Material provided:

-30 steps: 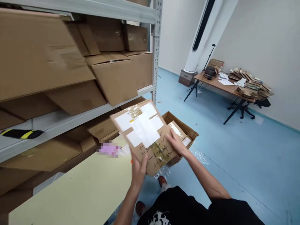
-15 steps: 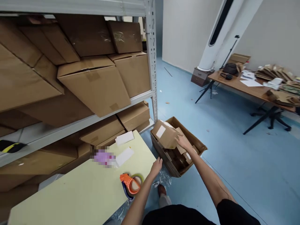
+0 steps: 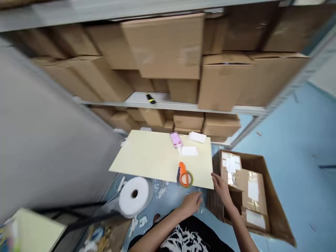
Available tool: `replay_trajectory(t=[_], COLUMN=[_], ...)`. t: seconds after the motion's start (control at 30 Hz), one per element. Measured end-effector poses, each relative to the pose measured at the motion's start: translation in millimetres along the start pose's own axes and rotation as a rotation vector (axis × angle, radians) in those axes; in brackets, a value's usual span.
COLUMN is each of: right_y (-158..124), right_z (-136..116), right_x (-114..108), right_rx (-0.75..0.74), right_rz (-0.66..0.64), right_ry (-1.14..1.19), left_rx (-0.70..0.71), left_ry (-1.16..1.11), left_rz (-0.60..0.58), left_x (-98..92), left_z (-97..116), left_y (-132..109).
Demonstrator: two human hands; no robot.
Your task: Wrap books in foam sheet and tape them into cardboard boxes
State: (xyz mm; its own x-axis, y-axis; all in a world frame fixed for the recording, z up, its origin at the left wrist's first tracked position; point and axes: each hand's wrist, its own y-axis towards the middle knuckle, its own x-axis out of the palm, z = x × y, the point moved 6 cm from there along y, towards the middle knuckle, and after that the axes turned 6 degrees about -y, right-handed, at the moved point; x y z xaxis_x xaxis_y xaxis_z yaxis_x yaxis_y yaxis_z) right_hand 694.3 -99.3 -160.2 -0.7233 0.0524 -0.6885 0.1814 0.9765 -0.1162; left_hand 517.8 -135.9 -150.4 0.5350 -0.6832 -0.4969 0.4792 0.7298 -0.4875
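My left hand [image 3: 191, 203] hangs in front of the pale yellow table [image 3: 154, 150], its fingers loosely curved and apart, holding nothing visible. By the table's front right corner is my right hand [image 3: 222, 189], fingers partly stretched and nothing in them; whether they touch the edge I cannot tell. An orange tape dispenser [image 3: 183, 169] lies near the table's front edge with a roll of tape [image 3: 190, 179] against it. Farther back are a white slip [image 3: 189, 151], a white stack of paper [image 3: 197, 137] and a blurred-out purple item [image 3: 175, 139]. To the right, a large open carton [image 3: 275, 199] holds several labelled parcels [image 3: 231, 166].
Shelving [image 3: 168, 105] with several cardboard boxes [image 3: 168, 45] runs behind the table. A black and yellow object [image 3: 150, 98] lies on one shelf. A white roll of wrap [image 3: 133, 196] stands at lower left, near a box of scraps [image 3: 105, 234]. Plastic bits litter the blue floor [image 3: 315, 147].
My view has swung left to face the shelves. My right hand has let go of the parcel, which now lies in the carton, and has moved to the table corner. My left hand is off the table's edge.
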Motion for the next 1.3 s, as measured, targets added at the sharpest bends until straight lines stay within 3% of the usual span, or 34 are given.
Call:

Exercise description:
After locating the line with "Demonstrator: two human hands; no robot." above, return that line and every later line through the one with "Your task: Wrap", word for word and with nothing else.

Response to the task:
Demonstrator: two human hands; no robot.
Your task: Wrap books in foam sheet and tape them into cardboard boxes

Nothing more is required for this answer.